→ Assigned task
Among the lines below, take the one holding "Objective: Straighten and", the one holding "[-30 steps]", and all lines between them. Set them down exactly.
### Given records ###
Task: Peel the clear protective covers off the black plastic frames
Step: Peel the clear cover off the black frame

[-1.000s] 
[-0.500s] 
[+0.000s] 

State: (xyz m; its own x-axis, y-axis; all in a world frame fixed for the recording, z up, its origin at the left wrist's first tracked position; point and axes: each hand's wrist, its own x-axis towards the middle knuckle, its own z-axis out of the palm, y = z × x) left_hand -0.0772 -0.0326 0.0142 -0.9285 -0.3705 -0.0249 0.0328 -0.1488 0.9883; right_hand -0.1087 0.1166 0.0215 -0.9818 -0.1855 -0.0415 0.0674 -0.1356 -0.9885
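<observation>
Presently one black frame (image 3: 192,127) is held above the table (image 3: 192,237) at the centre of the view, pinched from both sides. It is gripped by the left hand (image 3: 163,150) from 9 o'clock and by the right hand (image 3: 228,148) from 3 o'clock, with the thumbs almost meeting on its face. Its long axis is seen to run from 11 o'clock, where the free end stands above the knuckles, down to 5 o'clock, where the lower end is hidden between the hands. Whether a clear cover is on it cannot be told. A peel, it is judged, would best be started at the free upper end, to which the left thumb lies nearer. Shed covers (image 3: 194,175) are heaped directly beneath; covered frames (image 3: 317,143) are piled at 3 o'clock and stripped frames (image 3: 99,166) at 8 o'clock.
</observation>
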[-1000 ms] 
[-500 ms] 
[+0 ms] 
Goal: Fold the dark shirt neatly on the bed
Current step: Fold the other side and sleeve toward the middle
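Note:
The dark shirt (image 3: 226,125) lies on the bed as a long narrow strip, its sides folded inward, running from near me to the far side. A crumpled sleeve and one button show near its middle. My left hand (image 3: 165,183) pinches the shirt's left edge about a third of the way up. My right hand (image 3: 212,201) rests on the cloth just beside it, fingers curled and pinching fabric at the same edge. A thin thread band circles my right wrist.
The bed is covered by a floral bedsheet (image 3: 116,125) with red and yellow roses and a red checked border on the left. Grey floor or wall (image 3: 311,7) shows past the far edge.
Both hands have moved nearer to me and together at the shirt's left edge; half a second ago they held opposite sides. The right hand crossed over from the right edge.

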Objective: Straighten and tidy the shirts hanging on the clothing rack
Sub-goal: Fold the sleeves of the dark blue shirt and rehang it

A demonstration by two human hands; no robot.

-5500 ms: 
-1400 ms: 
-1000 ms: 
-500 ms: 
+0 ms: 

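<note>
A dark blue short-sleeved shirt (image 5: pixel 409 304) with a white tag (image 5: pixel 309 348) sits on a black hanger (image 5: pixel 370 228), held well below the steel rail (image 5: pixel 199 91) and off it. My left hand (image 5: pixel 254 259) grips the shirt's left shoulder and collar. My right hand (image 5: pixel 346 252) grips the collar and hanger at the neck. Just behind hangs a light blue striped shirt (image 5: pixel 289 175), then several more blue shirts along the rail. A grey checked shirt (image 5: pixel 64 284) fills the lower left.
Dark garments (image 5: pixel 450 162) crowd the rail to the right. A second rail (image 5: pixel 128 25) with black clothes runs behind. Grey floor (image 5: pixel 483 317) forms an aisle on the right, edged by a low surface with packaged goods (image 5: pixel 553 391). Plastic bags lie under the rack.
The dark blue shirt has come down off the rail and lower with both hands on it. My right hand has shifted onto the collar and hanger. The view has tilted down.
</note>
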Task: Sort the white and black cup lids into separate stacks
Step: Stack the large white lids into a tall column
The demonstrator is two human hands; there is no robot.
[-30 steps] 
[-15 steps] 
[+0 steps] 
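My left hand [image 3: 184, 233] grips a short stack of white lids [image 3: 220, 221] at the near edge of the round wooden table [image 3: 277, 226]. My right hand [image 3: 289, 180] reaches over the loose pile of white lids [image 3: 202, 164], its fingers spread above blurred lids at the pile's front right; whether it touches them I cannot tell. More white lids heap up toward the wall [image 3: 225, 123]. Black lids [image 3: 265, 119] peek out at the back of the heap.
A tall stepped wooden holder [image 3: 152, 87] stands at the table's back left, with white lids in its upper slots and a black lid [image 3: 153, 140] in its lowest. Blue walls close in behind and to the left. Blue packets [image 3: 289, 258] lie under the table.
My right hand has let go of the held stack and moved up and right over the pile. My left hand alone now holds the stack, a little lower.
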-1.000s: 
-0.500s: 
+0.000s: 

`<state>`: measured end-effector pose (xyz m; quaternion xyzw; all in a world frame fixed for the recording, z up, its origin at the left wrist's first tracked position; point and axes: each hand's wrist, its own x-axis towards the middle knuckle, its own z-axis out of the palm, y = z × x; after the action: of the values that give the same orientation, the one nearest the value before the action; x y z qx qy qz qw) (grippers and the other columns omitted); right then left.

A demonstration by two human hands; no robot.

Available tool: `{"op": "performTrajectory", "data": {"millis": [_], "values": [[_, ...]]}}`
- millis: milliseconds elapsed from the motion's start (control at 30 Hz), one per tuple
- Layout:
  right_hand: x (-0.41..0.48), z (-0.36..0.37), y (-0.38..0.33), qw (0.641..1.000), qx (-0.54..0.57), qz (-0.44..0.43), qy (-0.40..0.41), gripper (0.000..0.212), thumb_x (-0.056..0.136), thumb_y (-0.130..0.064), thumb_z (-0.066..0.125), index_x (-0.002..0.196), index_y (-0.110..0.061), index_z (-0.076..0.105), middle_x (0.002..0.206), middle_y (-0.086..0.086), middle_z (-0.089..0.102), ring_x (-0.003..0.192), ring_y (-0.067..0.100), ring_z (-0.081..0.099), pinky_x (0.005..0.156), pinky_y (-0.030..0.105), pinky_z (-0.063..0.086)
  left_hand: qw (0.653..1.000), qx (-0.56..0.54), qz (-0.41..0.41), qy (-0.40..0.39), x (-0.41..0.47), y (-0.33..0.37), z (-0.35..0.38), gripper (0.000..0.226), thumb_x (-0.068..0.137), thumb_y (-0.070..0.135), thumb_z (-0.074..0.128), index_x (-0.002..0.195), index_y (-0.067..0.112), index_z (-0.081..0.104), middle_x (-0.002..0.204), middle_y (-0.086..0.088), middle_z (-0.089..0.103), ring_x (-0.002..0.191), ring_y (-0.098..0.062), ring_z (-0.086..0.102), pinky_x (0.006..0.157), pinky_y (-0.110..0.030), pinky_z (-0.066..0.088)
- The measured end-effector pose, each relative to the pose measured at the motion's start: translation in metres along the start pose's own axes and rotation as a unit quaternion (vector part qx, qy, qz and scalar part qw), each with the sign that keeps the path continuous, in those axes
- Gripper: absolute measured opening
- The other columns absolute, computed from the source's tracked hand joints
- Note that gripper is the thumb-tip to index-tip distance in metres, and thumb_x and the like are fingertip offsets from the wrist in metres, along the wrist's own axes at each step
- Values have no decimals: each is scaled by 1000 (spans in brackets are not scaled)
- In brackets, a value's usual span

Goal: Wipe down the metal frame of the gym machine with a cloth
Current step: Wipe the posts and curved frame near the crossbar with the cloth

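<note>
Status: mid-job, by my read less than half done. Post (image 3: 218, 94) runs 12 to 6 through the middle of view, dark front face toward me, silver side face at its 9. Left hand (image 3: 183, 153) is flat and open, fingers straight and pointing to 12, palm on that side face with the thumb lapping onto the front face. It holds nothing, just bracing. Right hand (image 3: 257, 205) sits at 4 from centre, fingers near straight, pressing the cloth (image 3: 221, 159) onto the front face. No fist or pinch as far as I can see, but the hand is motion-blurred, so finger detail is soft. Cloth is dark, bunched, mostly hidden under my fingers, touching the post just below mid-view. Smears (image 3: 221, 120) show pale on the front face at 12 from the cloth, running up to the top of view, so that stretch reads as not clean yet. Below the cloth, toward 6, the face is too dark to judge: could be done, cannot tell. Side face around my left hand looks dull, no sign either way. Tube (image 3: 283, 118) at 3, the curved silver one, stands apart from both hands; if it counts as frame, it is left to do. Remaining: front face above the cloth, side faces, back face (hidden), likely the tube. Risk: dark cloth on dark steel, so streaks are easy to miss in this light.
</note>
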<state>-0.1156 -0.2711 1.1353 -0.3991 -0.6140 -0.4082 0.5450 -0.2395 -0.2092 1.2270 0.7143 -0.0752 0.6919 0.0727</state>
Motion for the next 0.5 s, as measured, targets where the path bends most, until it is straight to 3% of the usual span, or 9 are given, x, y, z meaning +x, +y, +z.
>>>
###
→ Reply to the exercise
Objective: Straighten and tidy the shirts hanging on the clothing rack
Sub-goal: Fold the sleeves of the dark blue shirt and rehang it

A demonstration by two human hands; no robot.

-5500 ms: 
-1400 ms: 
-1000 ms: 
-500 ms: 
+0 ms: 

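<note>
A dark blue short-sleeved shirt (image 5: pixel 409 304) with a white tag (image 5: pixel 309 348) sits on a black hanger (image 5: pixel 370 228), held well below the steel rail (image 5: pixel 199 91) and off it. My left hand (image 5: pixel 254 259) grips the shirt's left shoulder and collar. My right hand (image 5: pixel 346 252) grips the collar and hanger at the neck. Just behind hangs a light blue striped shirt (image 5: pixel 289 175), then several more blue shirts along the rail. A grey checked shirt (image 5: pixel 64 284) fills the lower left.
Dark garments (image 5: pixel 450 162) crowd the rail to the right. A second rail (image 5: pixel 128 25) with black clothes runs behind. Grey floor (image 5: pixel 483 317) forms an aisle on the right, edged by a low surface with packaged goods (image 5: pixel 553 391). Plastic bags lie under the rack.
The dark blue shirt has come down off the rail and lower with both hands on it. My right hand has shifted onto the collar and hanger. The view has tilted down.
</note>
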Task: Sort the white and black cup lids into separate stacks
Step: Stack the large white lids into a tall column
The demonstrator is two human hands; there is no robot.
[-30 steps] 

This exercise is now finished, and nothing remains to add.